Give back exactly the lines of the entries below from the line with "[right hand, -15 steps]" to the line with "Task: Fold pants", inclusive, and only those.

===== DATASET =====

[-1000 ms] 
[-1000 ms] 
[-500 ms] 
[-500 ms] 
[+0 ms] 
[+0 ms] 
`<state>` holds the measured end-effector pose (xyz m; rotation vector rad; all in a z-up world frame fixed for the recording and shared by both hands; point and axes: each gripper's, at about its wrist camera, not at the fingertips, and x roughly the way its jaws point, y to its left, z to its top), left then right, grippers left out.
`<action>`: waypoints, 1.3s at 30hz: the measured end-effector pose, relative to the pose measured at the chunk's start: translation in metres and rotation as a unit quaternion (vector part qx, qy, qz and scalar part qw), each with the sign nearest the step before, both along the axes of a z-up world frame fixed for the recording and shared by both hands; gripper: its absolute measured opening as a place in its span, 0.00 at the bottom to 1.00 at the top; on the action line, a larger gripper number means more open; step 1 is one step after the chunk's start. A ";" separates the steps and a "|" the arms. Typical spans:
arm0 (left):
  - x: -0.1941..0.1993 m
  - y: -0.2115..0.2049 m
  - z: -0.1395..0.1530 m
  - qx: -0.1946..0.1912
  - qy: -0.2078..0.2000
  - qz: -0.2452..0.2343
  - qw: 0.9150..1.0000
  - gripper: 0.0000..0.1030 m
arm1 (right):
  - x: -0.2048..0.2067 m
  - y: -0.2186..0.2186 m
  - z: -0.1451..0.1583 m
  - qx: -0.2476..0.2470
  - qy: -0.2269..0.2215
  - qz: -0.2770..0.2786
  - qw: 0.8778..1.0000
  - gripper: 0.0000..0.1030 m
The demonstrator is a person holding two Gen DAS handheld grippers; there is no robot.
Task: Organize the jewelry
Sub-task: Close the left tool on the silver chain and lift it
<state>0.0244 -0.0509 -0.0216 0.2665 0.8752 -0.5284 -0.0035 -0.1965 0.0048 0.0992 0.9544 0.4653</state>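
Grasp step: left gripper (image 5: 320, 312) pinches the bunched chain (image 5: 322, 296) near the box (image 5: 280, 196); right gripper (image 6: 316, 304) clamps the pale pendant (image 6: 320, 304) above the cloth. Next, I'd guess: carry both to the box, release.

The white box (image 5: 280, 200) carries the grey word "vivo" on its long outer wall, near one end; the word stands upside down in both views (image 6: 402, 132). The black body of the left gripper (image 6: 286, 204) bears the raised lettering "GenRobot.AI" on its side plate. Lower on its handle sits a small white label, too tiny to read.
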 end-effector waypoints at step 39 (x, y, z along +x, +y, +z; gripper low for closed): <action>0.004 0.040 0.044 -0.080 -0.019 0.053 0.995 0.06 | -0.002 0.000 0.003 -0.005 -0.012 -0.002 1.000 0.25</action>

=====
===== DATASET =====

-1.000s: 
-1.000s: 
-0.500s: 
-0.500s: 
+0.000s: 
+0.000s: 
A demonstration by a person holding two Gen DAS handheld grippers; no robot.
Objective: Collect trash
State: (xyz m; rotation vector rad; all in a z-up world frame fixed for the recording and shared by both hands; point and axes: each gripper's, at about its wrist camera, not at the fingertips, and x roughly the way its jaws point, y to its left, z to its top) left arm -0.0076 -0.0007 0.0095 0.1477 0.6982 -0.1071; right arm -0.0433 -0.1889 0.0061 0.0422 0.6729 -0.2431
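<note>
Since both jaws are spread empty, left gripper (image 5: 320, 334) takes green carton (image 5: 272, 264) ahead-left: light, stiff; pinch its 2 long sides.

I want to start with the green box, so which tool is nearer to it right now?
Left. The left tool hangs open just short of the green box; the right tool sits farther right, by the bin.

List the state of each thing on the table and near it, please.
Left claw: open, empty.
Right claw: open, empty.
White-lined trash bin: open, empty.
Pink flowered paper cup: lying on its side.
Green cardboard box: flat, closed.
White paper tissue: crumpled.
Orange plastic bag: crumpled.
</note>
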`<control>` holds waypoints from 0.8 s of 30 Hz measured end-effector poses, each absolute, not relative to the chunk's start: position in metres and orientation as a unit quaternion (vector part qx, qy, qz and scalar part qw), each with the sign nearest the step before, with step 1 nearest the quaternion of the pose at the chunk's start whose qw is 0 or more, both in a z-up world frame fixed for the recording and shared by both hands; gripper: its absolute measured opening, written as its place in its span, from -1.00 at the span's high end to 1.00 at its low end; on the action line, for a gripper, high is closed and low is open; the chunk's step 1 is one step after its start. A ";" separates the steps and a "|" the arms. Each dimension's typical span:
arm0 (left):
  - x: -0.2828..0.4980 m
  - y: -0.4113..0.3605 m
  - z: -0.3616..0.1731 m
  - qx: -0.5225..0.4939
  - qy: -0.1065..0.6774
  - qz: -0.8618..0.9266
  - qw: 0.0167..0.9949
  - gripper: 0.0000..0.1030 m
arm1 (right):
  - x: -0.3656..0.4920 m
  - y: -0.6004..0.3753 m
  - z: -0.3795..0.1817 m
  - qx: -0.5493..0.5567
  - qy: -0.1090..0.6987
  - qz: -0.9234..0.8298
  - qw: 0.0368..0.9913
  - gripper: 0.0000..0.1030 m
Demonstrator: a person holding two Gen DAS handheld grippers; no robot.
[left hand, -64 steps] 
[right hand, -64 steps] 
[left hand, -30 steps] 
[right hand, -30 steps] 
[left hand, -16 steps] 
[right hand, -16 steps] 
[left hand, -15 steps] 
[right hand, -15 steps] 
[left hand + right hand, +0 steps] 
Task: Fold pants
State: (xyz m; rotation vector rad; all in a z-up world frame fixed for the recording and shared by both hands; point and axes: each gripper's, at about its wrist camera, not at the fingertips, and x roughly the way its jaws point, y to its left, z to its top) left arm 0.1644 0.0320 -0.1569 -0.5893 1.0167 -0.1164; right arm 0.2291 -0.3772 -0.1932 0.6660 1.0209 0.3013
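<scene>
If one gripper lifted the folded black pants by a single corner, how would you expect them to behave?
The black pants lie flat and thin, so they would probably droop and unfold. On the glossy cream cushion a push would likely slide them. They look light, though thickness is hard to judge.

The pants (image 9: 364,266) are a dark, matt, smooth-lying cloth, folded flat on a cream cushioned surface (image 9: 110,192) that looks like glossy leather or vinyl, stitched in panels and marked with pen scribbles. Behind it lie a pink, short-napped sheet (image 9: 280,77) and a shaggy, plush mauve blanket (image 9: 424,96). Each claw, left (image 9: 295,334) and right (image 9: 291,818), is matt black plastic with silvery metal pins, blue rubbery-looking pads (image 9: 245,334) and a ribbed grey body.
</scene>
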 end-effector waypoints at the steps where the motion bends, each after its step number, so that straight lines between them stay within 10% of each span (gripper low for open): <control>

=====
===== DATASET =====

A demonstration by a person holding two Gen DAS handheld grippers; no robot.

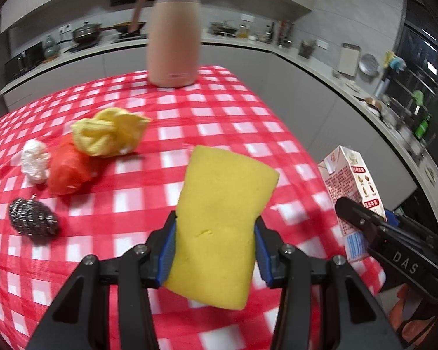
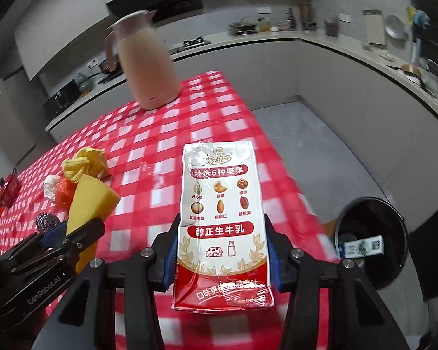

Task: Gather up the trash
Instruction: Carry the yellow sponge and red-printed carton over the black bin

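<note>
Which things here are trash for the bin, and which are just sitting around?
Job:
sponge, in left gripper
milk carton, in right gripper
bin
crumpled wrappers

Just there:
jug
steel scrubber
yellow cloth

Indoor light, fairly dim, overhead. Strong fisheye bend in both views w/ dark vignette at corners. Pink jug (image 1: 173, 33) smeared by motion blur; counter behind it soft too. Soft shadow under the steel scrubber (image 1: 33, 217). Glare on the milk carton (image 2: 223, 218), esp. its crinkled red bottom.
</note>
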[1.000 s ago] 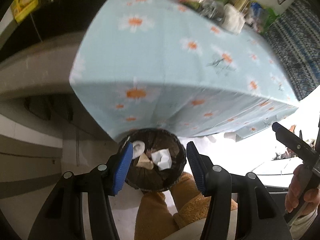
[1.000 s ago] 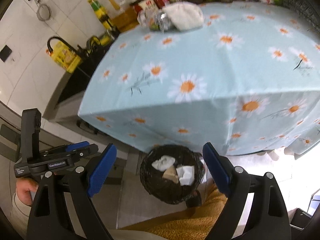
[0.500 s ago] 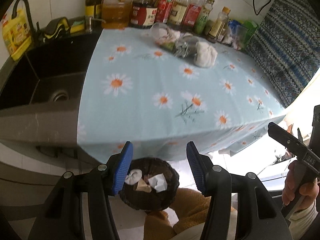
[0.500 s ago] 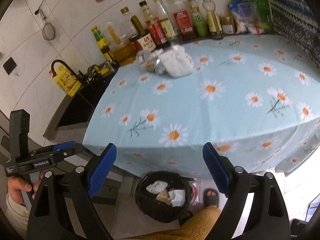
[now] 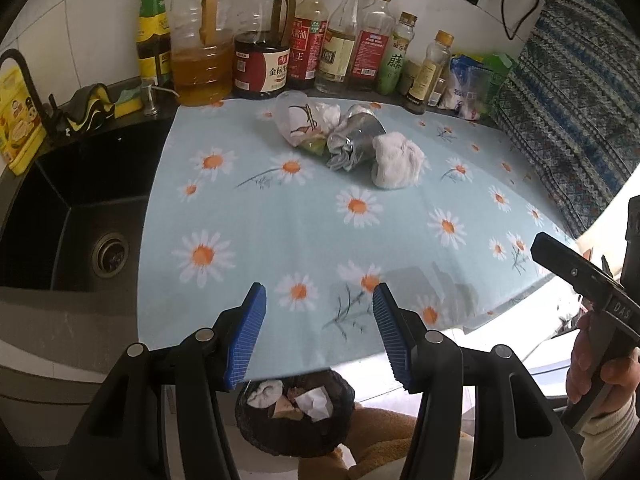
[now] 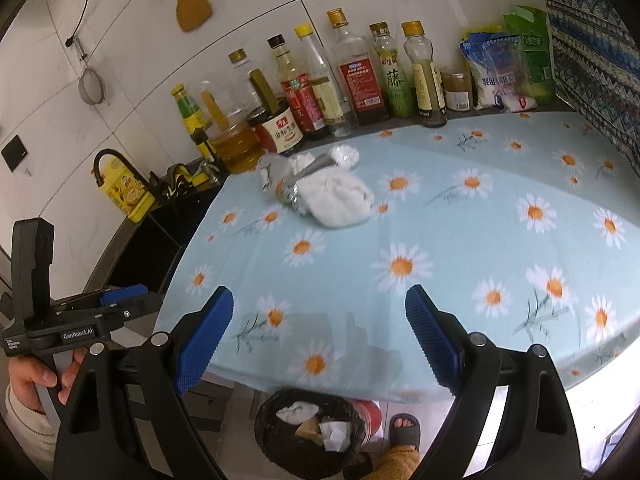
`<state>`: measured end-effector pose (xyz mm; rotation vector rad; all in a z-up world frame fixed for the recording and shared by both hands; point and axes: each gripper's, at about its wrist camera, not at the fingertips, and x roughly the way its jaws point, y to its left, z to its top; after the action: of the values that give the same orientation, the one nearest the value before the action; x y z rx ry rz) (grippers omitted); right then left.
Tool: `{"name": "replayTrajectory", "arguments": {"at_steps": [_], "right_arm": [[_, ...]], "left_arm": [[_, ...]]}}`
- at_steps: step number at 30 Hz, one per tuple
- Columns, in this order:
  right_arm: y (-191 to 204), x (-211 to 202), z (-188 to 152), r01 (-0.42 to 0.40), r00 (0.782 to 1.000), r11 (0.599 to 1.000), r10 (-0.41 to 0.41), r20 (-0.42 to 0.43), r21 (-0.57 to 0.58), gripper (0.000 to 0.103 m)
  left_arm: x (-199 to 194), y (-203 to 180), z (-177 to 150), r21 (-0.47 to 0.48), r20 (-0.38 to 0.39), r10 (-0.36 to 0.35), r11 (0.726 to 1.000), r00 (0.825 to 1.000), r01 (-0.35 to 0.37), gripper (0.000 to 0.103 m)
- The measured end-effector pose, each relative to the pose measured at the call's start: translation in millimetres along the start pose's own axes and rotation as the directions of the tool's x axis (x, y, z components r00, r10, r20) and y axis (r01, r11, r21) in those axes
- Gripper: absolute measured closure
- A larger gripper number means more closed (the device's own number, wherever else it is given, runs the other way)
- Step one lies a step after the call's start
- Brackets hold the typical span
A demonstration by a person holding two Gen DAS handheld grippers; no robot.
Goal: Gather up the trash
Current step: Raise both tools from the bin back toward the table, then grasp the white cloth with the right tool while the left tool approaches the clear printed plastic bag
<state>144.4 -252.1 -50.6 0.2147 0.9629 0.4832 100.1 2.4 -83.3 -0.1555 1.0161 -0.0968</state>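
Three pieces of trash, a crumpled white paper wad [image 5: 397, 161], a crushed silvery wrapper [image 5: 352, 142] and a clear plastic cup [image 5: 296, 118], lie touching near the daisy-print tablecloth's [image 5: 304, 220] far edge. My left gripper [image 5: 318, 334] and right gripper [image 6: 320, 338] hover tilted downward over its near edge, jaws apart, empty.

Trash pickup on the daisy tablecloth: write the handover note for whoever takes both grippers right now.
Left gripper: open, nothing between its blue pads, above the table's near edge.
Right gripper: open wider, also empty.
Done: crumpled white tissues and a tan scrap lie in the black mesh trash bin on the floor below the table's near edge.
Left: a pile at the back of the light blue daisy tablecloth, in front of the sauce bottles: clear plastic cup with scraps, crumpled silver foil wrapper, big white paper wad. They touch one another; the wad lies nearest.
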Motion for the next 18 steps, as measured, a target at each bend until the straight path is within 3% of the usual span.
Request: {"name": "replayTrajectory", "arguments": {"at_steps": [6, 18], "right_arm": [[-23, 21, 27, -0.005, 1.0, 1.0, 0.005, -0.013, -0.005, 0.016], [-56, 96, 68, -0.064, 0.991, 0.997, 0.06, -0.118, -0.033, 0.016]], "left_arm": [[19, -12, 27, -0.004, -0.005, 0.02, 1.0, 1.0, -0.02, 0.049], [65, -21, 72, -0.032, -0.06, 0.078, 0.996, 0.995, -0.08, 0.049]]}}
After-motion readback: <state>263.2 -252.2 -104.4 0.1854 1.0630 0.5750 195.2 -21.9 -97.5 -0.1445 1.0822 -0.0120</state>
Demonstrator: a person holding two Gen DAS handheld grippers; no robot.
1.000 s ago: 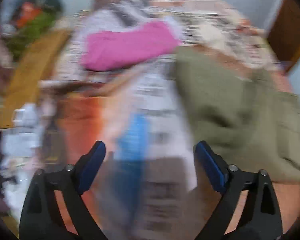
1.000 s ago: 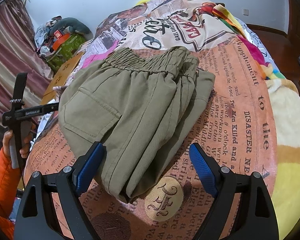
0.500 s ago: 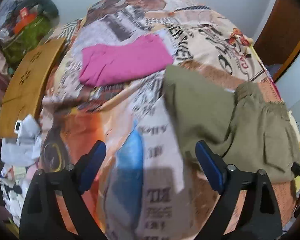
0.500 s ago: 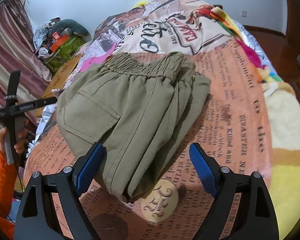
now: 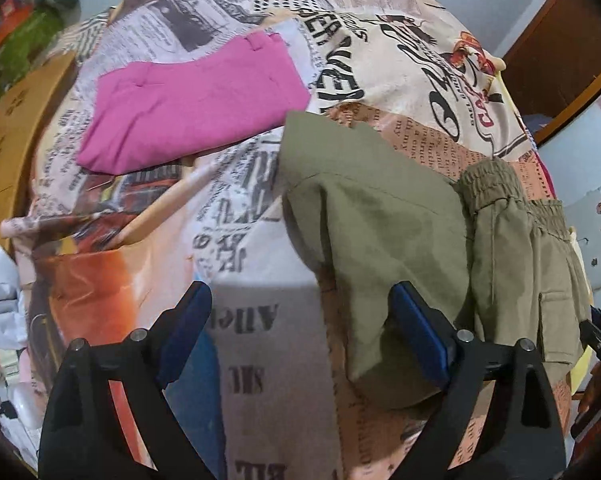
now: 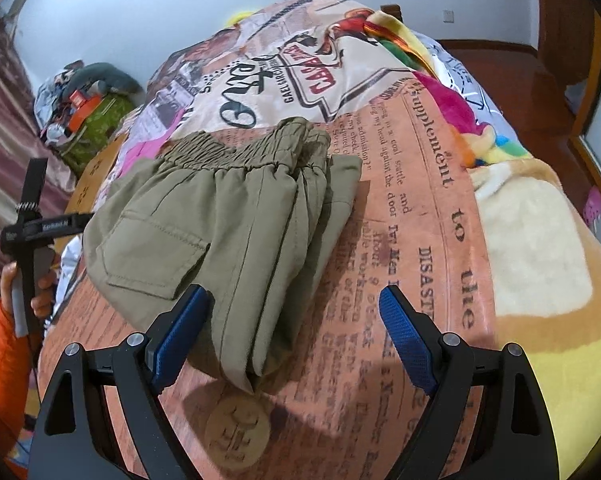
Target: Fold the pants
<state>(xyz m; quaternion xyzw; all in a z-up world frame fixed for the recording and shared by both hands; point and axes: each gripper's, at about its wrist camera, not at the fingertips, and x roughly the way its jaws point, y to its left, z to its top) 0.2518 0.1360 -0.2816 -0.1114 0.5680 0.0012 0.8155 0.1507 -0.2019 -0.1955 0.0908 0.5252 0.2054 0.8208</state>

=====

WRITTEN SOLUTION:
[right hand, -15 steps] 
[left hand + right hand, +0 steps] 
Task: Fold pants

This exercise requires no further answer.